Give back the data below word for word. Any image in it should be left out.
[Start of section]
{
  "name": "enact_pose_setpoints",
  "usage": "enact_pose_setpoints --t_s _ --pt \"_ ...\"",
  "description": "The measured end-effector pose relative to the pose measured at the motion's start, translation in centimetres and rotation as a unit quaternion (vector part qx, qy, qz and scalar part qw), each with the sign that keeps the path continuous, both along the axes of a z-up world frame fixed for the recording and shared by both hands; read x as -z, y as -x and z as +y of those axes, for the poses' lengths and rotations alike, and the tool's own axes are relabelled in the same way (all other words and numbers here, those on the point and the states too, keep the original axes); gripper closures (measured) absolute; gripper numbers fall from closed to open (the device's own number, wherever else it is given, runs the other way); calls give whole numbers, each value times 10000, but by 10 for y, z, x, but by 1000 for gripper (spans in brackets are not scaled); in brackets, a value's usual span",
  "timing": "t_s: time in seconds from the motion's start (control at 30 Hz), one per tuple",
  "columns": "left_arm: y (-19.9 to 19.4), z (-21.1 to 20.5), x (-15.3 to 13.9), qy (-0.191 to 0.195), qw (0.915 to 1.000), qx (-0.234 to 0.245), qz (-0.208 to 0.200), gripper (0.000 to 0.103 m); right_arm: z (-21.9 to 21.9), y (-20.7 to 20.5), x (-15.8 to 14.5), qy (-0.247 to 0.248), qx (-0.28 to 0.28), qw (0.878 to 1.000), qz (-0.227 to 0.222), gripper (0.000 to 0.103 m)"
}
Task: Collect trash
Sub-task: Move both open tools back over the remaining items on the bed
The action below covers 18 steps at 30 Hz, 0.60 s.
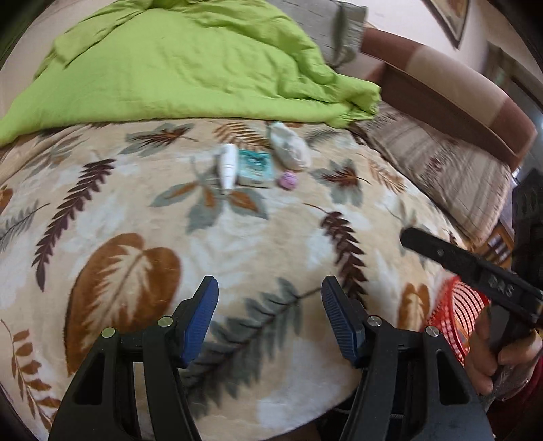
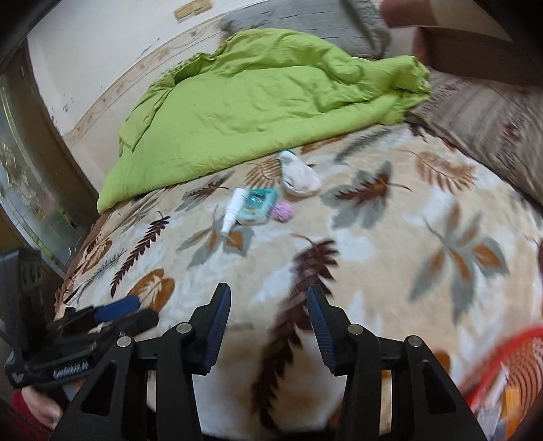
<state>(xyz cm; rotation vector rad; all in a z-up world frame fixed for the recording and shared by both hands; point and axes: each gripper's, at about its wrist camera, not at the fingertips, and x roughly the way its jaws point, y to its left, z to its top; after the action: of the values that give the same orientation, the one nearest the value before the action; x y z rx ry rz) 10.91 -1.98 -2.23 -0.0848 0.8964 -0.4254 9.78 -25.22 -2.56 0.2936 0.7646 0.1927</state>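
Observation:
Four bits of trash lie together on the leaf-print blanket (image 1: pixel 237 244), just below a green quilt (image 1: pixel 190 68): a white bottle (image 1: pixel 227 168) (image 2: pixel 233 210), a teal carton (image 1: pixel 256 168) (image 2: pixel 258 205), a crumpled white tissue (image 1: pixel 290 149) (image 2: pixel 300 176) and a small pink ball (image 1: pixel 287 179) (image 2: pixel 283 211). My left gripper (image 1: pixel 269 288) hovers open over the blanket's near part, far short of the trash, with nothing between its blue pads. My right gripper (image 2: pixel 268 295) is also open and empty, likewise well back. A red mesh basket (image 1: pixel 458 315) (image 2: pixel 509 369) sits at the bed's near right.
A striped brown pillow (image 1: pixel 441 166) (image 2: pixel 492 129) lies at the right along a brown headboard (image 1: pixel 458 88). A grey pillow (image 2: pixel 305 17) sits behind the green quilt. A glass-panelled door (image 2: pixel 30 163) stands left of the bed. Hands hold both gripper handles.

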Motion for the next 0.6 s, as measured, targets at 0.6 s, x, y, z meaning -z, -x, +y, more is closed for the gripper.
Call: enact_pose_setpoints --t_s 0.6 --pt "-58 42 32 -81 9987 -447 220 41 19 -197 71 -121 594 9943 874 68"
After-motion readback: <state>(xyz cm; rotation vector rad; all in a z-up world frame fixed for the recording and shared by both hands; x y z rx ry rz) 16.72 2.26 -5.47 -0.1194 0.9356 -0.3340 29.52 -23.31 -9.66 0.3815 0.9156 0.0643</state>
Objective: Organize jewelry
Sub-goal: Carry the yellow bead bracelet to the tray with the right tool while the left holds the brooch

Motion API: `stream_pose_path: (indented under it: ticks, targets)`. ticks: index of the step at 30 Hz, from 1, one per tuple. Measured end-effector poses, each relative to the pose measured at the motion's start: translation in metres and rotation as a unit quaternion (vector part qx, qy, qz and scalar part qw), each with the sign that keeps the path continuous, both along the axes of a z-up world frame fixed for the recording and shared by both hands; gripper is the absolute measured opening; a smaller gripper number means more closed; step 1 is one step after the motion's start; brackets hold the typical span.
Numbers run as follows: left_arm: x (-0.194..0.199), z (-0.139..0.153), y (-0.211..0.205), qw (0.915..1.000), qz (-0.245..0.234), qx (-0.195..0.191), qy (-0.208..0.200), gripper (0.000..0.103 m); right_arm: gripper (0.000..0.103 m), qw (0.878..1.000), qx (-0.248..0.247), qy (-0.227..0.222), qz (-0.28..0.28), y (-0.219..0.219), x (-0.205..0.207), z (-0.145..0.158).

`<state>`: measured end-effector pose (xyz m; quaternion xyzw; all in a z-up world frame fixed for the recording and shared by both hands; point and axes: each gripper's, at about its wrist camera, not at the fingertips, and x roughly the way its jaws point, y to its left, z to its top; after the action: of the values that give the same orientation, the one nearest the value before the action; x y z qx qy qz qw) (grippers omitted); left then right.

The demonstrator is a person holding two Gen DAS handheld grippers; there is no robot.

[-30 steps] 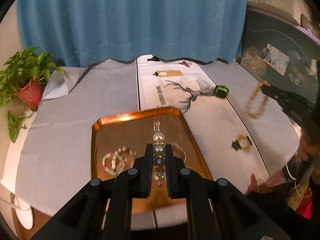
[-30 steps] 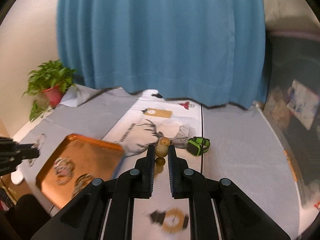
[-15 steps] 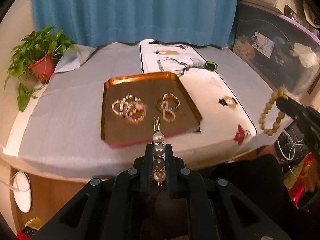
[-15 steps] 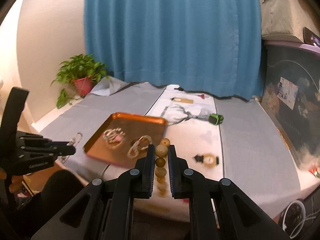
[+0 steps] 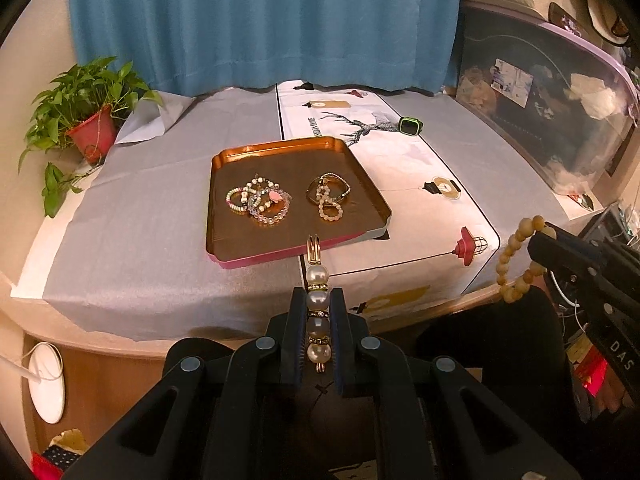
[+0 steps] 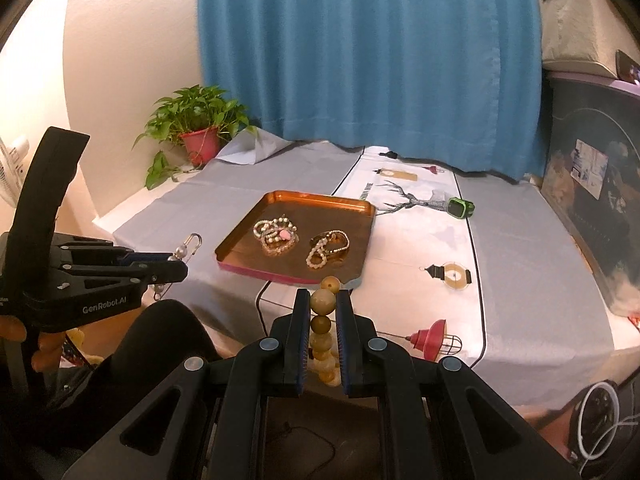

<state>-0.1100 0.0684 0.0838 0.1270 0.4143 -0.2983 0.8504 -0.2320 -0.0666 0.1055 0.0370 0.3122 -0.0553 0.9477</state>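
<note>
Jewelry lies in two small heaps on a copper tray (image 5: 224, 236) that sits on the desk (image 5: 132, 232), partly on a gray cloth and partly on a white runner printed with a deer and lanterns. The left heap is a tangle of beaded bracelets (image 5: 258, 202), one with a pink charm; the right heap is gold bangles and a pale bead strand (image 5: 328, 196). The two heaps lie apart from each other.

Both tools hang off the near edge of the desk, short of the tray. The left hand-held gripper (image 5: 318, 312) is pinched on a pearl bracelet (image 5: 318, 300), whose gold clasp sticks out past the fingertips toward the tray's near rim. The right hand-held gripper (image 6: 323, 312) is clamped on a bracelet of tan wooden beads (image 6: 322, 304); in the left camera's view the rest of that loop hangs below its black fingers.

A green watch (image 6: 461, 208) rests on the runner beyond the tray, well apart from it. A potted plant (image 6: 198, 136) stands at the far left corner before a blue curtain (image 6: 360, 52).
</note>
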Motion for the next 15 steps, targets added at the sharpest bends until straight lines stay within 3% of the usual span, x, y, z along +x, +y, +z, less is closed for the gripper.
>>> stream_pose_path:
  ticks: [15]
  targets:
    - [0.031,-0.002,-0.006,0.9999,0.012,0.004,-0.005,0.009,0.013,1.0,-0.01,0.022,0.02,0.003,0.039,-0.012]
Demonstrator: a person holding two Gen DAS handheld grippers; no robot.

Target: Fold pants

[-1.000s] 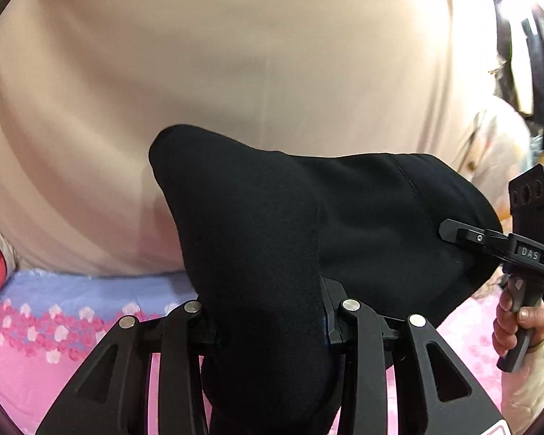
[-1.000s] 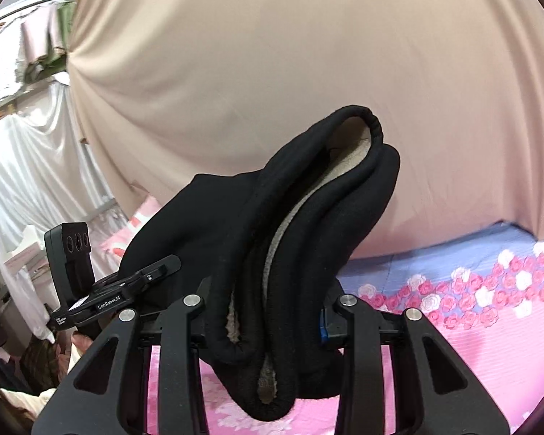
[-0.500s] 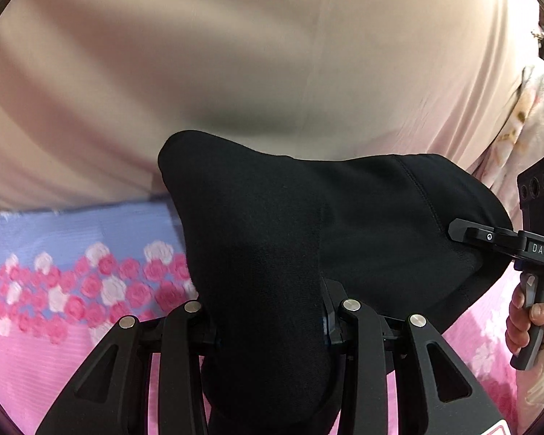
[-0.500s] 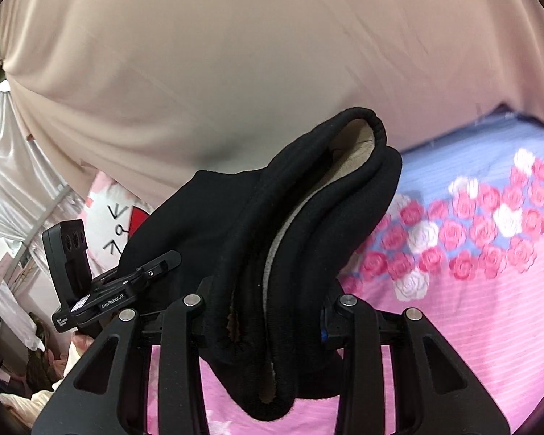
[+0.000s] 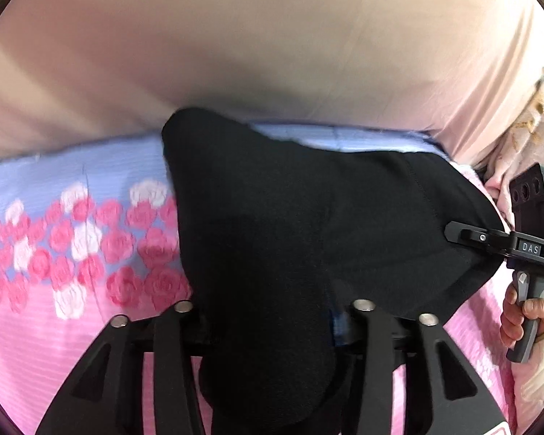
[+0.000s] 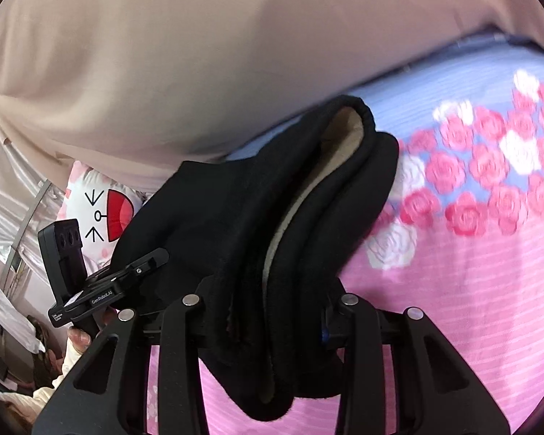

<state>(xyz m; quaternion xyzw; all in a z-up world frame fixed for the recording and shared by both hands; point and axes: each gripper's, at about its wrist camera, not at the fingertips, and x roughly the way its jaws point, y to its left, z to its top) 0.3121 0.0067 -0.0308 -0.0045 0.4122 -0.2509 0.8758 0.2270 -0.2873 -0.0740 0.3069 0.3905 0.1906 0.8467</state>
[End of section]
ANSWER SECTION:
{
  "name": "enact_pose_setpoints",
  "usage": "enact_pose_setpoints --t_s _ --pt \"_ ...\"",
  "description": "The measured end-effector pose relative to the pose measured at the motion's start, translation in centimetres and rotation as a unit quaternion (vector part qx, qy, qz and scalar part qw), each with the sign that keeps the path continuous, both along the axes of a z-up world frame fixed for the recording and shared by both hands; read x as -z, y as -x and z as +y of those axes, for the poses' lengths and rotations alike, and the tool's own axes are relabelled in the same way (all other words and numbers here, those on the point and the states too, keep the original axes); gripper closures (measured) absolute; gripper numbers fall from closed to open (the device's own number, wherever else it is given, runs the other way); calls give whole numbers, each value times 10000, but by 10 for y, z, x, but by 1000 for gripper (spans in brackets are not scaled); in brackets, a value's usual span",
  "timing": "t_s: time in seconds from the motion's start (control at 30 Hz), one per tuple",
  "columns": "left_arm: y (-19.9 to 19.4), z (-21.1 to 20.5), x (-15.3 to 13.9), qy (-0.191 to 0.195), qw (0.915 to 1.000), qx (-0.234 to 0.245), qz (-0.208 to 0.200), gripper (0.000 to 0.103 m); right_arm: z (-21.9 to 21.9), y (-20.7 to 20.5), x (-15.8 to 14.5), qy (-0.247 to 0.248), qx (-0.28 to 0.28), qw (0.878 to 1.000), qz (-0.227 to 0.222), gripper (0.000 to 0.103 m)"
}
Task: Collect trash
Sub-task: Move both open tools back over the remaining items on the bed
The action below covers 18 steps at 30 Hz, 0.60 s.
<state>(xyz cm; rotation vector rad; all in a z-up world frame fixed for the recording and shared by both hands; point and axes: each gripper's, at about its wrist camera, not at the fingertips, and x roughly the way its jaws point, y to its left, z to its top; after the action: of the values that give the same orientation, the one nearest the value before the action; x y z rx ry rz) 10.91 -1.98 -2.23 -0.0848 0.8964 -0.4254 9.78 -25.22 -2.56 0.2936 0.7646 0.1927</state>
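Observation:
Four bits of trash lie together on the leaf-print blanket (image 1: pixel 237 244), just below a green quilt (image 1: pixel 190 68): a white bottle (image 1: pixel 227 168) (image 2: pixel 233 210), a teal carton (image 1: pixel 256 168) (image 2: pixel 258 205), a crumpled white tissue (image 1: pixel 290 149) (image 2: pixel 300 176) and a small pink ball (image 1: pixel 287 179) (image 2: pixel 283 211). My left gripper (image 1: pixel 269 288) hovers open over the blanket's near part, far short of the trash, with nothing between its blue pads. My right gripper (image 2: pixel 268 295) is also open and empty, likewise well back. A red mesh basket (image 1: pixel 458 315) (image 2: pixel 509 369) sits at the bed's near right.
A striped brown pillow (image 1: pixel 441 166) (image 2: pixel 492 129) lies at the right along a brown headboard (image 1: pixel 458 88). A grey pillow (image 2: pixel 305 17) sits behind the green quilt. A glass-panelled door (image 2: pixel 30 163) stands left of the bed. Hands hold both gripper handles.
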
Motion for the next 0.6 s, as measured, targets at 0.6 s, x, y, z meaning -z, -x, +y, more is closed for the gripper.
Call: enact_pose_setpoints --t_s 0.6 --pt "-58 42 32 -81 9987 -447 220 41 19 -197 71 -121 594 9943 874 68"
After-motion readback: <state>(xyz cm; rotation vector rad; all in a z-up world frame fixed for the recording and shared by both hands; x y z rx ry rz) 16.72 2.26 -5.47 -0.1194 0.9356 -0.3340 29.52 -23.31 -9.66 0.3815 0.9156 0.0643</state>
Objective: Organize jewelry
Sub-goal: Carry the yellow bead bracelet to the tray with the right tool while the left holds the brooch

Motion API: `stream_pose_path: (indented under it: ticks, targets)`. ticks: index of the step at 30 Hz, from 1, one per tuple. Measured end-effector poses, each relative to the pose measured at the motion's start: translation in metres and rotation as a unit quaternion (vector part qx, qy, qz and scalar part qw), each with the sign that keeps the path continuous, both along the axes of a z-up world frame fixed for the recording and shared by both hands; gripper is the absolute measured opening; a smaller gripper number means more closed; step 1 is one step after the motion's start; brackets hold the typical span.
Numbers run as follows: left_arm: x (-0.194..0.199), z (-0.139..0.153), y (-0.211..0.205), qw (0.915..1.000), qz (-0.245..0.234), qx (-0.195..0.191), qy (-0.208..0.200), gripper (0.000..0.103 m); right_arm: gripper (0.000..0.103 m), qw (0.878..1.000), qx (-0.248..0.247), qy (-0.227..0.222), qz (-0.28..0.28), y (-0.219..0.219), x (-0.205..0.207), z (-0.145..0.158).

`<state>`: measured end-effector pose (xyz m; quaternion xyzw; all in a z-up world frame fixed for the recording and shared by both hands; point and axes: each gripper's, at about its wrist camera, not at the fingertips, and x roughly the way its jaws point, y to its left, z to its top; after the action: of the values that give the same orientation, the one nearest the value before the action; x y z qx qy qz qw) (grippers omitted); left then right.

The demonstrator is a person holding two Gen DAS handheld grippers; there is no robot.

[-30 steps] 
[-30 steps] 
[-15 steps] 
[-15 steps] 
[+0 steps] 
[+0 steps] 

<state>-0.1100 0.0684 0.0838 0.1270 0.4143 -0.2983 0.8504 -0.2320 -0.0666 0.1055 0.0370 0.3122 -0.0553 0.9477</state>
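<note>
Jewelry lies in two small heaps on a copper tray (image 5: 224, 236) that sits on the desk (image 5: 132, 232), partly on a gray cloth and partly on a white runner printed with a deer and lanterns. The left heap is a tangle of beaded bracelets (image 5: 258, 202), one with a pink charm; the right heap is gold bangles and a pale bead strand (image 5: 328, 196). The two heaps lie apart from each other.

Both tools hang off the near edge of the desk, short of the tray. The left hand-held gripper (image 5: 318, 312) is pinched on a pearl bracelet (image 5: 318, 300), whose gold clasp sticks out past the fingertips toward the tray's near rim. The right hand-held gripper (image 6: 323, 312) is clamped on a bracelet of tan wooden beads (image 6: 322, 304); in the left camera's view the rest of that loop hangs below its black fingers.

A green watch (image 6: 461, 208) rests on the runner beyond the tray, well apart from it. A potted plant (image 6: 198, 136) stands at the far left corner before a blue curtain (image 6: 360, 52).
</note>
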Motion for the next 15 steps, targets added at the sharpest bends until straight lines stay within 3% of the usual span, x, y, z along +x, +y, +z, less is closed for the gripper.
>>> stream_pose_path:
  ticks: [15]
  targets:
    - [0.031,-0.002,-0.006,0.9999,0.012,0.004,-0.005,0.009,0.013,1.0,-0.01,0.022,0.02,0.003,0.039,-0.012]
Demonstrator: a person holding two Gen DAS handheld grippers; no robot.

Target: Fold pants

[-1.000s] 
[-1.000s] 
[-0.500s] 
[-0.500s] 
[+0.000s] 
[+0.000s] 

<state>(xyz m; quaternion xyzw; all in a z-up world frame fixed for the recording and shared by both hands; point and axes: each gripper's, at about its wrist camera, not at the fingertips, and x roughly the way its jaws point, y to its left, z to its top) 0.3121 0.0067 -0.0308 -0.0045 0.4122 -0.2509 0.8758 0.2270 -0.2873 -0.0740 0.3069 0.3905 0.1906 0.8467</state>

The answer given above is complete.